史的システムの末期的危機とシステム間移行期における政治闘争

結果として、来るべきものとして考えられるのは、無謀さそのものである。世界=経済が新しい拡大期に入ったとしても、まさにそのゆえに、この末期的な危機を導いたそもそもの諸条件はさらに悪化することになろう。理系的に表現すれば、ゆらぎがしだいに激しくなり、「カオス」的になって軌道の方向性がいよいよ不確実性を増すということである。

進む速度は刻一刻と上がっていきながら、道はますますジクザグに曲がりくねってい来るようなものである。同時に、我々に予期しうることは、国家組織が正当性を喪失するにつれ、集団及び個人のセキュリティは低下する-それもおそらくめまいがするほどに低下する-だということである。それは世界システムにおいて日常的に暴力の量が増大するということに他ならない。これは大半の人々にとって恐ろしいことだろう。当然である。

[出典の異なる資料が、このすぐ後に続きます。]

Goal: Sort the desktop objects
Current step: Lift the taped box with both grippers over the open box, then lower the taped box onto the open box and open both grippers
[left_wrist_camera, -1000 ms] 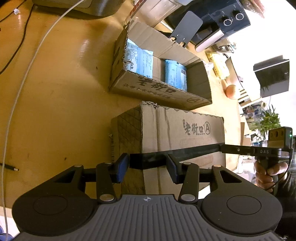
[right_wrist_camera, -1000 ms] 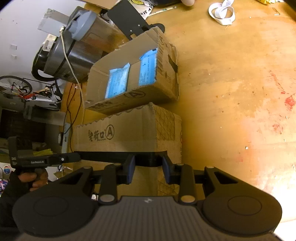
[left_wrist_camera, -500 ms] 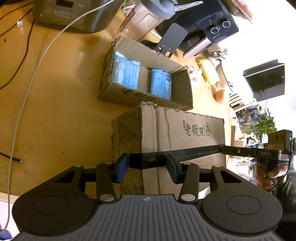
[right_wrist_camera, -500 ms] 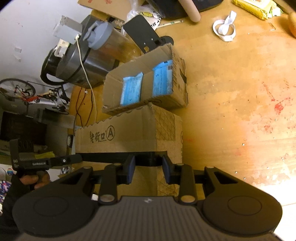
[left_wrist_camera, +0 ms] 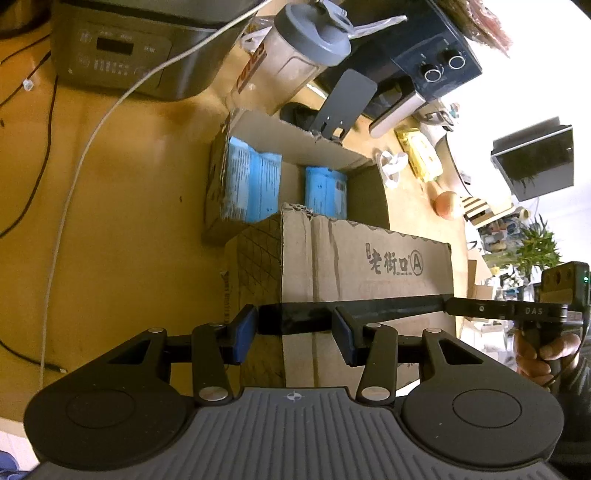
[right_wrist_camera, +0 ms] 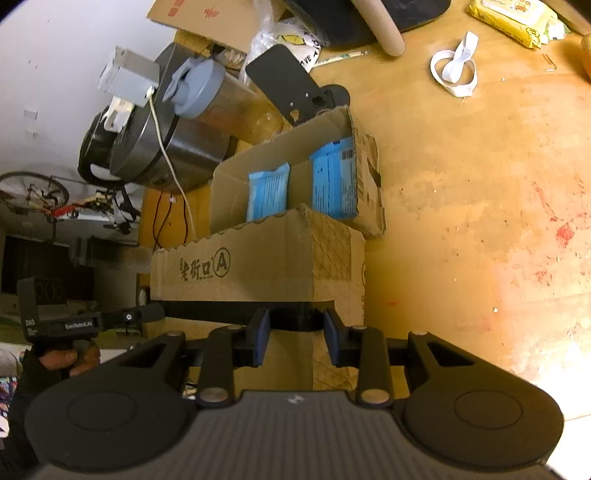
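Observation:
A brown cardboard box (left_wrist_camera: 362, 266) printed with characters and a circled A is held up between both grippers; it also shows in the right wrist view (right_wrist_camera: 258, 266). My left gripper (left_wrist_camera: 295, 326) is shut on one end of the box's near edge. My right gripper (right_wrist_camera: 295, 334) is shut on the other end. Behind it an open cardboard box (left_wrist_camera: 288, 147) sits on the wooden table (left_wrist_camera: 129, 221), holding blue packets (left_wrist_camera: 251, 188); the same packets show in the right wrist view (right_wrist_camera: 332, 184).
A grey appliance (left_wrist_camera: 125, 48) with a white cable (left_wrist_camera: 74, 192), a shaker bottle (left_wrist_camera: 295, 51) and a black metal stand (left_wrist_camera: 343, 99) are behind the open box. A white strap (right_wrist_camera: 456, 72), a yellow wipes pack (right_wrist_camera: 513, 18) and an onion (left_wrist_camera: 448, 205) lie to the right.
Both grippers have risen and pulled back with the box still held. The open box with blue packets now looks smaller and farther away, and more of the table's back shows.

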`<state>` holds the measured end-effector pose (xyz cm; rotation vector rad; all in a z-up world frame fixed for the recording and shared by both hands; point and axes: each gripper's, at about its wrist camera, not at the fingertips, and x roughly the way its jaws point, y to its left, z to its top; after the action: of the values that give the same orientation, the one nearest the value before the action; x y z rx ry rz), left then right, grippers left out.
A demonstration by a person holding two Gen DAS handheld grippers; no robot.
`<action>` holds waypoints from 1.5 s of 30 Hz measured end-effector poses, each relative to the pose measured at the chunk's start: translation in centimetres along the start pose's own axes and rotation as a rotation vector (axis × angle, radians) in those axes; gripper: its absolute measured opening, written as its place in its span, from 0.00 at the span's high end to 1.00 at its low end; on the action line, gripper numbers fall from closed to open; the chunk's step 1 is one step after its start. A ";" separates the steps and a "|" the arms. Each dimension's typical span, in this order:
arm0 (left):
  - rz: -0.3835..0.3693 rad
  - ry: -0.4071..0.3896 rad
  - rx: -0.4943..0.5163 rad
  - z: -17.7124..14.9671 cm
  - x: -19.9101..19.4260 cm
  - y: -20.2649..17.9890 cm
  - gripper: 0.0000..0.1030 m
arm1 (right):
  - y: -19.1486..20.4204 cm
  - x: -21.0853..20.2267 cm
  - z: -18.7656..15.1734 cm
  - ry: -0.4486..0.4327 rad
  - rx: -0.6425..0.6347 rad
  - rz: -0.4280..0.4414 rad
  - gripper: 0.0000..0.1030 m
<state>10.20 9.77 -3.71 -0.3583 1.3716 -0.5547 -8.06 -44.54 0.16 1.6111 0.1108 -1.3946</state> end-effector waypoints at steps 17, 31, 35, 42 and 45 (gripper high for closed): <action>-0.005 0.010 0.016 6.3 0.6 0.3 0.58 | 1.2 0.4 6.2 -0.016 -0.004 -0.013 0.75; -0.013 -0.001 0.016 10.8 1.4 0.9 0.58 | 1.8 1.4 10.9 -0.033 -0.019 -0.025 0.75; -0.006 -0.005 0.022 11.8 1.6 0.9 0.58 | 1.5 1.7 11.6 -0.034 -0.006 -0.023 0.75; -0.009 -0.006 0.023 12.9 1.7 1.2 0.58 | 1.4 2.0 12.2 -0.036 0.002 -0.024 0.75; -0.006 -0.001 0.023 13.0 1.8 1.4 0.58 | 1.4 2.2 12.3 -0.033 0.006 -0.029 0.75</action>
<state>23.39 8.86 -3.66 -0.3440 1.3625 -0.5750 -15.27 -54.88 0.73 1.5966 0.1108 -1.4448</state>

政治的には、この状況は大混乱となるだろう。なぜなら、これまで我々が近代世界システムを理解しようとして発展させてきた標準的な政治学的分析は、もはや妥当しない、旧時代になってしまったと思われるからである。現実にはそういうわけではない。ただ、そういった分析は主として既存の世界システムに属する進行中の過程に当てはまるものであって、[史的システム間の]移行の現実には妥当しないものなのである。だからこそ、[史的システムの末期的危機とシステム間移行の]両者の区別、および両者が重なり合っている現実がどのような展開を示すかということについて明晰に思考することがきわめて重要なのである。

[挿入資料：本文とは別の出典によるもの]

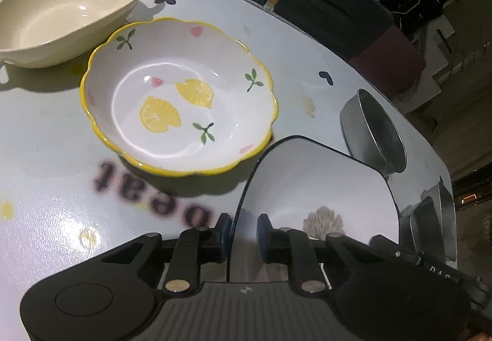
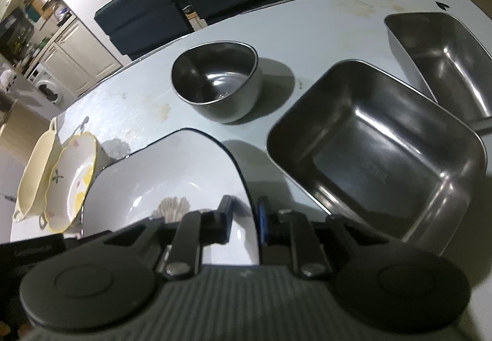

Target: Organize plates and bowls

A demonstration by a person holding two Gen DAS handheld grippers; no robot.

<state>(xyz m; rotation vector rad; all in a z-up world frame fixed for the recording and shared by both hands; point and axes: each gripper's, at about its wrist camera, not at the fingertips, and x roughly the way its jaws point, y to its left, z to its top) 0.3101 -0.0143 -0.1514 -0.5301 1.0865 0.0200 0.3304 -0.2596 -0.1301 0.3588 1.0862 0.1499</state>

進行中の現実について言えば、政治的行動によって、その過程になんらかの影響を与えようというのは、ほとんど不可能なことのように思われる。下り坂の壊れた車の比喩に戻れば、そこに感じる何やらどうしようもない感覚は正当なものであり、できそうなことといえば、せいぜいのところ、直接の被害を最小限に食い止めるためにあれこれ操作して見るといったところである。しかし、移行の過程全体について言えば、この逆こそが正しい。まさにその帰結が予測不能であるがゆえに、そしてまたゆらぎが激しいがゆえに、きわめて小さな政治的行動でも、大きな帰結をもたらすということになるだろうからである。私としては、これを自由意志が真に役割を果たす歴史的な契機と考えたい。
この長い移行期は、二つの大陣営間の巨大な政治的闘争として捉えることが出来る。すなわち、既存の非平等主義的システムの中で諸特権を維持したいと望む人々が結集する陣営と、既存のシステムよりも実質的に民主的でかつ平等主義的な新しい史的システムが作り出されることを望む人々が集結する陣営である。しかしながら、前者の陣営に属する人々が、いま私が表現したような形で自らの姿を示すだろうとは思われない。彼らは、自分たちは近代化を推進しているのだと主張し、自由と進歩を唱導する新しい民主主義者だと述べ立てるだろう。革命を口にするものさえいるかもしれない。しかし求むべき鍵は、レトリックではなく、実際のところ何が提案されているのかと言う実質の方である。
この政治的闘争の帰結は、部分的には、誰が誰を動員しえたかということの帰結によることになろう。しかし同時に、何が起こっているのか、そして我々が全体として直面している実質的な歴史的選択肢がなになのかについて、よりすぐれた分析を行う能力にも大いに左右されるだろう。これは知識、想像力、そして実践を統合しなければならない契機なのである。さもなくば、今から一世紀後、われわれはまたも「換われば変わるほど、同じこと」とかこっているかもしれない。何度でも言おう。帰結は本質的に不確実的である。そしてそれゆえにこそ、まさに人間がそこに介入する力、そして想像力にそれ開かれているのである。